## Your instructions
The answer is the complete listing below, written out again exactly.
[Start of Attachment]
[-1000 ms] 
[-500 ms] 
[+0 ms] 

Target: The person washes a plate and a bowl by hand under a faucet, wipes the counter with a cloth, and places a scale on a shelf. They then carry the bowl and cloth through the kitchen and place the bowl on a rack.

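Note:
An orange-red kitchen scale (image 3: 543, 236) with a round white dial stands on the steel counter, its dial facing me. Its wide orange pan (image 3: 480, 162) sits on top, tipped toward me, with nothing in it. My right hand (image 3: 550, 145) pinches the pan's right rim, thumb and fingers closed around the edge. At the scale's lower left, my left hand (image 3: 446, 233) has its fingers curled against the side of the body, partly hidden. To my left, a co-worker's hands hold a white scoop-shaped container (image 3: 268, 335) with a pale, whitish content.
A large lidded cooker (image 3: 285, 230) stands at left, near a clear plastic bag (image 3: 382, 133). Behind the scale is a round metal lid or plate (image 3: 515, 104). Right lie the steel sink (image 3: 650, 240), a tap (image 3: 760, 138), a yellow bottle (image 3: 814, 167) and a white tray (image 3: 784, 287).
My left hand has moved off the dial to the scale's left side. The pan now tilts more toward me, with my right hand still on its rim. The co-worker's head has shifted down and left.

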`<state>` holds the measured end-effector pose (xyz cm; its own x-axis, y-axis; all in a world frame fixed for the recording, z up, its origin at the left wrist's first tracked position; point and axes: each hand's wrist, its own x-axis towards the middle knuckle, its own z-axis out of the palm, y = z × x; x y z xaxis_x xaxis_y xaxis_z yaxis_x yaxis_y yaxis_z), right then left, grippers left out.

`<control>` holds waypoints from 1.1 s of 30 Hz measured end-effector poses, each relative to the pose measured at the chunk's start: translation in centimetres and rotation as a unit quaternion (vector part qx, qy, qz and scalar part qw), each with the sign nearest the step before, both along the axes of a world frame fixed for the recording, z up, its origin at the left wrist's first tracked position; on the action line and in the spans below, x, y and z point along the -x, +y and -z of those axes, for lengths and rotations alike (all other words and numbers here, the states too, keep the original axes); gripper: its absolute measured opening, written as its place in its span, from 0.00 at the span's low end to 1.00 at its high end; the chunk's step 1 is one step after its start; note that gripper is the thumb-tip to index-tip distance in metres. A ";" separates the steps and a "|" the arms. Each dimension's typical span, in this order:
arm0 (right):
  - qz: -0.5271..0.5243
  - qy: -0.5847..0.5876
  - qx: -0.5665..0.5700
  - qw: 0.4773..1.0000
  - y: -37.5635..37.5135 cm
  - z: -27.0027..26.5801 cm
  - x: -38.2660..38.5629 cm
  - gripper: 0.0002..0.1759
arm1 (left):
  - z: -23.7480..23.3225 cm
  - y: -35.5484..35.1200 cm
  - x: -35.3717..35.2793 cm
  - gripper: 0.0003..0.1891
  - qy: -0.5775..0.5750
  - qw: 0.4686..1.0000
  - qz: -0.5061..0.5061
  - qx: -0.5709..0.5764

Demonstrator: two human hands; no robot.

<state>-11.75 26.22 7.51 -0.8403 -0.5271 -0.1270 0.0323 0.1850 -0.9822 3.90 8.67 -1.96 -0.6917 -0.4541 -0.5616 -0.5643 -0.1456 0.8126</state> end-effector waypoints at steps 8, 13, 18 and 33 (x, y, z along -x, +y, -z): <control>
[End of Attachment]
## Answer box
[-1000 ms] 
[-500 ms] 
[+0 ms] 

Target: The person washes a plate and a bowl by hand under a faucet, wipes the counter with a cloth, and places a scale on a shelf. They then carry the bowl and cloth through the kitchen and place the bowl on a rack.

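Note:
An orange-red kitchen scale (image 3: 543, 236) with a round white dial stands on the steel counter, its dial facing me. Its wide orange pan (image 3: 480, 162) sits on top, tipped toward me, with nothing in it. My right hand (image 3: 550, 145) pinches the pan's right rim, thumb and fingers closed around the edge. At the scale's lower left, my left hand (image 3: 446, 233) has its fingers curled against the side of the body, partly hidden. To my left, a co-worker's hands hold a white scoop-shaped container (image 3: 268, 335) with a pale, whitish content.
A large lidded cooker (image 3: 285, 230) stands at left, near a clear plastic bag (image 3: 382, 133). Behind the scale is a round metal lid or plate (image 3: 515, 104). Right lie the steel sink (image 3: 650, 240), a tap (image 3: 760, 138), a yellow bottle (image 3: 814, 167) and a white tray (image 3: 784, 287).
My left hand has moved off the dial to the scale's left side. The pan now tilts more toward me, with my right hand still on its rim. The co-worker's head has shifted down and left.
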
`<state>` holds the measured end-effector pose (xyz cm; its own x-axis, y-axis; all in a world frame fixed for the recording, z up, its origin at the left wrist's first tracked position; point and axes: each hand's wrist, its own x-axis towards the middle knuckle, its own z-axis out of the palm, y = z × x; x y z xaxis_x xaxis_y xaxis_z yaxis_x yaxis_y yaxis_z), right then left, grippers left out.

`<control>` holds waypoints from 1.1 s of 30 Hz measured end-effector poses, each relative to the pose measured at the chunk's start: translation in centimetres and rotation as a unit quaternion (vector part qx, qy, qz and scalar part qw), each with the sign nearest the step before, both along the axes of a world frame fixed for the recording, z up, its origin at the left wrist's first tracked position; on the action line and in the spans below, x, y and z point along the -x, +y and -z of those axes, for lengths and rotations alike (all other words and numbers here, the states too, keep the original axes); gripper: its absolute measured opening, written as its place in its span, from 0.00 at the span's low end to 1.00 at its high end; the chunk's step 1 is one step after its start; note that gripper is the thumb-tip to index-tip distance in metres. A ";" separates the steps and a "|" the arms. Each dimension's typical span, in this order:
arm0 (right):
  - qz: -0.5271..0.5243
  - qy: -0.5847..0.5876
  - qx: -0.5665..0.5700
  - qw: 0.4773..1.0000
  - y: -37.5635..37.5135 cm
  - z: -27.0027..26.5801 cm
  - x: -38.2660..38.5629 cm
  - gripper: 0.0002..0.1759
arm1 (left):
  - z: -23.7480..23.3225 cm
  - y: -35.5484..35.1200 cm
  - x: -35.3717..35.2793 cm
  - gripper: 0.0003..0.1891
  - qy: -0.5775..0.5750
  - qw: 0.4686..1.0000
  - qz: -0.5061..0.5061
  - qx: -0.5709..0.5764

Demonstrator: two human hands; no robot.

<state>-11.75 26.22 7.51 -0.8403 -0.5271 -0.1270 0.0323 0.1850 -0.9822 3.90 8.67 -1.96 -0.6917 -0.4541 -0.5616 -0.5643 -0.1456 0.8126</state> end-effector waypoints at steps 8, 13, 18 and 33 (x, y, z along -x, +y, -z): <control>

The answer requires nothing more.